Required action: Beneath this line are the data; copy exactly the part of them that opens with the line containing "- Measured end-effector" and closes with the line containing "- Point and", and only that part.

Extracted data entries
□ □ □ □

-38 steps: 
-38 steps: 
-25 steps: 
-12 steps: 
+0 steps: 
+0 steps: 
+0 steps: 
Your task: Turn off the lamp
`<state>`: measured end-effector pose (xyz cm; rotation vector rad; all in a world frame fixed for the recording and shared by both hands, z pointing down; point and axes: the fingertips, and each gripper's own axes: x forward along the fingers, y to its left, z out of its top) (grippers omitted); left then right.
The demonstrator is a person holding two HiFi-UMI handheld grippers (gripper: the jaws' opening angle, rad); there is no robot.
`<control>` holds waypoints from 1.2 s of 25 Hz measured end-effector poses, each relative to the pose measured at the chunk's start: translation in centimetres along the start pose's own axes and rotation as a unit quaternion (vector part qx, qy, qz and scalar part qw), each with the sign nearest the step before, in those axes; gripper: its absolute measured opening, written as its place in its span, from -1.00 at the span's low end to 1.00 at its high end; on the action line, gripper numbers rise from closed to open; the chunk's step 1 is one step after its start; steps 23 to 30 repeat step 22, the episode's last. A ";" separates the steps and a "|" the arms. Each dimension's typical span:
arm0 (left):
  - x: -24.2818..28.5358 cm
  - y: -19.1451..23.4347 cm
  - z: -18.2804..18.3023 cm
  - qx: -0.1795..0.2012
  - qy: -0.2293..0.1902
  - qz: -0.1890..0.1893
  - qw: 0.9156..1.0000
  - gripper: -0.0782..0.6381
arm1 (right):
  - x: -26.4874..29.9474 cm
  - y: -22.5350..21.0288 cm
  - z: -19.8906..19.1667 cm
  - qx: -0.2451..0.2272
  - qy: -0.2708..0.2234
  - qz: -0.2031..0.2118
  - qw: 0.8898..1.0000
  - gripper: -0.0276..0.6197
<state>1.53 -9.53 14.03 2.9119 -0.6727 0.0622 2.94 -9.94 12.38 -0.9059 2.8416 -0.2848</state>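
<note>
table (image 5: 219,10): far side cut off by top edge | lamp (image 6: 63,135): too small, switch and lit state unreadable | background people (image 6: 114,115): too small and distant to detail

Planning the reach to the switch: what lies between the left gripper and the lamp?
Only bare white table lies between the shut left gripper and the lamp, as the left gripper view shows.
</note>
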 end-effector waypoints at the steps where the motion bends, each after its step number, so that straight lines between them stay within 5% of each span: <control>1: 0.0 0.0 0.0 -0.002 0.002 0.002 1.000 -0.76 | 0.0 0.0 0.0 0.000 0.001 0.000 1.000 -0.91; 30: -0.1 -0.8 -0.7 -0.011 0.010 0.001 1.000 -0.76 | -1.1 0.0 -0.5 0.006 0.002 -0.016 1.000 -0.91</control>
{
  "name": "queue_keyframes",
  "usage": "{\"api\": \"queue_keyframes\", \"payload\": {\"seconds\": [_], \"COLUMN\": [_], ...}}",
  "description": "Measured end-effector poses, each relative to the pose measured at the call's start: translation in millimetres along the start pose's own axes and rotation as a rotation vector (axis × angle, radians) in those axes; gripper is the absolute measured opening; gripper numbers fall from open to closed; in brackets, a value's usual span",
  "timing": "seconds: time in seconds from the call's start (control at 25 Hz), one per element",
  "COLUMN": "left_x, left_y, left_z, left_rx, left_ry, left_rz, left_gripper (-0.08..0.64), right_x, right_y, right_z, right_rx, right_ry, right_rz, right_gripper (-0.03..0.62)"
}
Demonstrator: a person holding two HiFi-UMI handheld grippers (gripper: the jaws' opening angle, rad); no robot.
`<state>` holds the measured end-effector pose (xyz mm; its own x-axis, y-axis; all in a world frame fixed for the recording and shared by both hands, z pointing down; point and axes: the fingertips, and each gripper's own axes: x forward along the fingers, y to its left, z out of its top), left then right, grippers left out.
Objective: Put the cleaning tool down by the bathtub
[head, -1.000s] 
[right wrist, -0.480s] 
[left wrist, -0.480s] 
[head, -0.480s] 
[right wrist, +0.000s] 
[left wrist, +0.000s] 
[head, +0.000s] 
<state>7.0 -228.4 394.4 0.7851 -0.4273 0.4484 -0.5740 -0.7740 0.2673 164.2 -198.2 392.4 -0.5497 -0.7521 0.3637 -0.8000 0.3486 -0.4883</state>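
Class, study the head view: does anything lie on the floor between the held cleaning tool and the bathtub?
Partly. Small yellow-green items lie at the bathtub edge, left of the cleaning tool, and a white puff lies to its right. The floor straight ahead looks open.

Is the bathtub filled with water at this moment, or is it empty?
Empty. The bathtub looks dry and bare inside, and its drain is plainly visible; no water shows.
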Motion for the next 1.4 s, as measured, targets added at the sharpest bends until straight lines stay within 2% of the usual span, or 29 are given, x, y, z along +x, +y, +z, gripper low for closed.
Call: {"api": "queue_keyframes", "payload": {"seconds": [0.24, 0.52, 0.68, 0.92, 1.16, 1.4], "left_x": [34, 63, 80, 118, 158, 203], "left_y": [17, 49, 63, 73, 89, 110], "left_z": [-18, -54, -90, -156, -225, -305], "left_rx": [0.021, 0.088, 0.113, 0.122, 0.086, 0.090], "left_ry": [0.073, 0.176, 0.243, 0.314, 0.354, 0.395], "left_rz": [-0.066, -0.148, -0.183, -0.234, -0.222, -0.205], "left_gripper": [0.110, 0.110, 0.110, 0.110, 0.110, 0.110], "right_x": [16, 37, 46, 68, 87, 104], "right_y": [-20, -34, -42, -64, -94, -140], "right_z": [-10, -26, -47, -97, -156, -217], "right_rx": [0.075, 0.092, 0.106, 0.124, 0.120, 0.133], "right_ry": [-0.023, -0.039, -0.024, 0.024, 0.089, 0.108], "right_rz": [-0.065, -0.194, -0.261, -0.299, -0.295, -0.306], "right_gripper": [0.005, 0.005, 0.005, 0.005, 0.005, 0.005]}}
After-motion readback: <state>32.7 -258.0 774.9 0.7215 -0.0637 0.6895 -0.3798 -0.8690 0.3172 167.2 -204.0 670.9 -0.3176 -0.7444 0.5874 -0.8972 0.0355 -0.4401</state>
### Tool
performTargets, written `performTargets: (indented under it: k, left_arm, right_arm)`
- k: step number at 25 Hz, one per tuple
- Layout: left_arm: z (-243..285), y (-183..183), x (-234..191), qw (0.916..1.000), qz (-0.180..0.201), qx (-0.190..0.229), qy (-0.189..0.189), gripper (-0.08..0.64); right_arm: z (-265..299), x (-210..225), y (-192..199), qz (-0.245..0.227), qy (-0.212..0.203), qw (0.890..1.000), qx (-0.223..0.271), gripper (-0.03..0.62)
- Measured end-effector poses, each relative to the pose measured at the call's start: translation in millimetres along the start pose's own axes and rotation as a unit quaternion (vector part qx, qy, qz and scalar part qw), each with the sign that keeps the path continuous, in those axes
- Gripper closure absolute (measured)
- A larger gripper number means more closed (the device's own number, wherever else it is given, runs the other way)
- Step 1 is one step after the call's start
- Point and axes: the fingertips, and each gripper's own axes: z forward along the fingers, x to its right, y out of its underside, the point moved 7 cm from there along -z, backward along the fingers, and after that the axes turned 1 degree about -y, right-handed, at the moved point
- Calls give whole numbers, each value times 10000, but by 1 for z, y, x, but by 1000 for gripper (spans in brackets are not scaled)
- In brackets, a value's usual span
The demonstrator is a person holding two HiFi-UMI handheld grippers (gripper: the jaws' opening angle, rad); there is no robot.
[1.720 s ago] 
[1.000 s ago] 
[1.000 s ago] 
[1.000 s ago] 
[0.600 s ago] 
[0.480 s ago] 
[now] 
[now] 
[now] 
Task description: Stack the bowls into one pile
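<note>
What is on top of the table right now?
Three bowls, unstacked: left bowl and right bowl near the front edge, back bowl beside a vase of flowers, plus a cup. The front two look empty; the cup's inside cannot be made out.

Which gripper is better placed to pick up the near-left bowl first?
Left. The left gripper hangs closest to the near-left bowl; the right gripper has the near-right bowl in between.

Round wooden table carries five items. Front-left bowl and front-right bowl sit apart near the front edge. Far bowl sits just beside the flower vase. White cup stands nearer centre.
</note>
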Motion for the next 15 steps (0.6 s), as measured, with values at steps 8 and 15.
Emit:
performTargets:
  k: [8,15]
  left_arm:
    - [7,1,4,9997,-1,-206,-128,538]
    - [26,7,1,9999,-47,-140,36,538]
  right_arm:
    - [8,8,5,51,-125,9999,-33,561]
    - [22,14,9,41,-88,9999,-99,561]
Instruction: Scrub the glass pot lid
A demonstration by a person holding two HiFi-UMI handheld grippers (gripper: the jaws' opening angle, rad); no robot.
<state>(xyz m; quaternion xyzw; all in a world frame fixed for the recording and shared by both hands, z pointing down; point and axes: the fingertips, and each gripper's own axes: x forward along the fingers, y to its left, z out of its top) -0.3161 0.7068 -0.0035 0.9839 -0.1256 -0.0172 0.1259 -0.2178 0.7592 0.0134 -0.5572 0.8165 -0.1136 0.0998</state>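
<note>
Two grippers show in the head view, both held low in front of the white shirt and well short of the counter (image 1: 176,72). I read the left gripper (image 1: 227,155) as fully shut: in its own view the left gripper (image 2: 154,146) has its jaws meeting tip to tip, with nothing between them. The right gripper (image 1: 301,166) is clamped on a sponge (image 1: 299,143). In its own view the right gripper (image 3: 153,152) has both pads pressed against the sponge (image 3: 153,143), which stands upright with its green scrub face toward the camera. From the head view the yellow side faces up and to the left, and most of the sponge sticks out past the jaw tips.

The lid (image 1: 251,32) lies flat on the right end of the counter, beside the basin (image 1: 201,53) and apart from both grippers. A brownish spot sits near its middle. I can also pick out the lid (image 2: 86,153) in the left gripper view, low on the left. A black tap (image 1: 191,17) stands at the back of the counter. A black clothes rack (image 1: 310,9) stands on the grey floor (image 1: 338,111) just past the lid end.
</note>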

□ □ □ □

Task answer:
- Measured end-effector poses, each relative to the pose measured at the call's start: translation in millimetres along the start pose's own axes and rotation as a unit quaternion (vector part qx, qy, qz and scalar part qw), each with the sign that keeps the path continuous, in those axes
- Gripper closure absolute (measured)
- A larger gripper number means more closed (the device's own number, wherever else it is given, runs the other way)
- Step 1 is one step after the call's start
- Point and axes: the fingertips, and each gripper's own axes: z forward along the fingers, x to its right, y out of its underside, the point moved 7 cm from there along -z, backward along the fingers, and after that the axes turned 1 degree about -y, right-handed, at the moved point

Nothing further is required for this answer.